The measurement of cell respiratory control is the single most useful test of mitochondrial (dys)function in cells, as reported by renowned bioenergetic scientists Martin Brand, Ph.D., (Buck Institute for Research on Aging, Novato, CA), and David Nicholls, Ph.D., (MRC Mitochondrial Biology Unit, U.K.), in the March 2011 Journal of Biochemistry.
Launched in 2006, the award-winning XF Extracellular Flux Analyzer is the industry standard for measuring cellular bioenergetics, simultaneously measuring the two major energy-producing pathways of the cell—mitochondrial respiration and glycolysis—in a microplate, in real-time.
The XF Analyzer and associated kits determine in vitro oxygen consumption, glycolysis, mitochondrial (dys)function, and fatty acid oxidation. Any cell type can be assayed on the XF Analyzer, including primary, adherent, and suspension cells, as well as islets and isolated mitochondria.

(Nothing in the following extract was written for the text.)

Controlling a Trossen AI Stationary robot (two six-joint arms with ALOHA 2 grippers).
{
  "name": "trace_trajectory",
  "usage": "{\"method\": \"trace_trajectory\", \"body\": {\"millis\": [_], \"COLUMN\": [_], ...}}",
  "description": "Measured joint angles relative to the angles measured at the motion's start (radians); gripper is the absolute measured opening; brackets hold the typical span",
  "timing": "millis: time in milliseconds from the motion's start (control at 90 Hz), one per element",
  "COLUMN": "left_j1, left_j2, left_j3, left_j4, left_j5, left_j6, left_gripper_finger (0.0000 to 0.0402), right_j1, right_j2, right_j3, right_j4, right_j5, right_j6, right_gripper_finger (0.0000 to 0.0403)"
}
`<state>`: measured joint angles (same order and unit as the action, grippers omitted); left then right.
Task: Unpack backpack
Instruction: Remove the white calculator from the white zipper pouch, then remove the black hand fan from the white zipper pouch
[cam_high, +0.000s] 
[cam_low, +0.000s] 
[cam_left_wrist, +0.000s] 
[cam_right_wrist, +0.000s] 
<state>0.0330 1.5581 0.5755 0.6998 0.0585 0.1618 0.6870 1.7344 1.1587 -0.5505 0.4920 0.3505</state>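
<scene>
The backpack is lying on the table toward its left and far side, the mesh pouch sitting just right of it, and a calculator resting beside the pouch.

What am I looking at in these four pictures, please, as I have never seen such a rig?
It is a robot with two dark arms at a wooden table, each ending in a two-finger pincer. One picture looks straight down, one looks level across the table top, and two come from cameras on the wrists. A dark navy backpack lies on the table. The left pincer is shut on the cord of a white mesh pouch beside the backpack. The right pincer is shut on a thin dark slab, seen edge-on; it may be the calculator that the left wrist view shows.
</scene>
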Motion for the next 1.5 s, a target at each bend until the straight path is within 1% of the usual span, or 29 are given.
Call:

Over 1,500 life sciences researchers worldwide are using the XF Analyzer to further their research into mitochondrial (dys)function, and their collaborative knowledge has been incorporated into the XF Cell Mito Stress Test Kit, which provides a complete cellular bioenergetic profile, by measuring the key parameters of mitochondrial (dys)function, and revealing critical information earlier, information not available in basal metabolism alone.
The XF Cell Mito Stress Test Kit has simplified cellular bioenergetic studies and has become the worldwide standard for measuring mitochondrial (dys)function.
About the Company
Seahorse Bioscience is ranked as one of the 30 largest biotech companies in New England. Founded in 2001, Seahorse is headquartered in Billerica, Massachusetts, U.S.; and has regional offices in Copenhagen, Denmark; and Shanghai, China; plus an international network of distributors. Seahorse has been named in the 2011 Inc. 500|5000 List of Fastest Growing Companies in America, and the XF instrument line was also awarded The Scientist Top 10 Innovations Award in 2009.
Mitochondrial (dys)function plays a key role in many diseases. Renowned scientists, physicians, and research fellows, working at many of the world’s leading academic institutions, pharmaceutical, and biotechnology companies, are using the XF Analyzer and the XF Cell Mito Stress Test Kit to advance their research in understanding the role of cellular bioenergetics in neurodegeneration, aging, cancer, obesity, diabetes, cardiovascular, toxicology, hepatobiology, immunology, infectious diseases, mitochondrial diseases, model organisms, metabolic disorders, screening, and translational medicine.
Using the XF Cell Mito Stress Test Kit you can now confidently quantify cellular respiration, and yield information that allows a quick and simple assessment of the mitochondrial profile of the cells: how fast they are producing ATP to meet demand, and how much spare respiratory capacity they have to deal with energetic demands.
The XF Cell Mito Stress Test Kit contains enough reagents to run six XF24 or XF96 microplates. Pre-calibrated reagents eliminate the questions and concerns of where to source the reagents, or what concentrations are optimal. You can run a full mitochondrial profile in each well, and the software algorithms automatically calculate the most important metrics, simplifying your work even further.
Additional kits are in development including the XF Glycolysis Stress Test Kit—to measure the glycolytic functionality of the cell, glucose metabolism, glycolytic capacity, and non-glycolytic acidification. Other kits are in development for key applications such as fatty acid oxidation and cell permeabilization.
With growing evidence that cellular bioenergetics play a pivotal role in human aging and disease, the XF Analyzer and associated kits are uniquely positioned for analyzing the metabolic phenotype of cells.
By simultaneously measuring respiration and glycolysis in real-time, and the shift between the two pathways under pathological states, scientists can better understand the connection of physiological traits of cells with genomic and proteomic data to generate new insights into mitochondrial (dys)function, which will lead to a greater understanding, and new treatments of diseases as the human lifespan increases.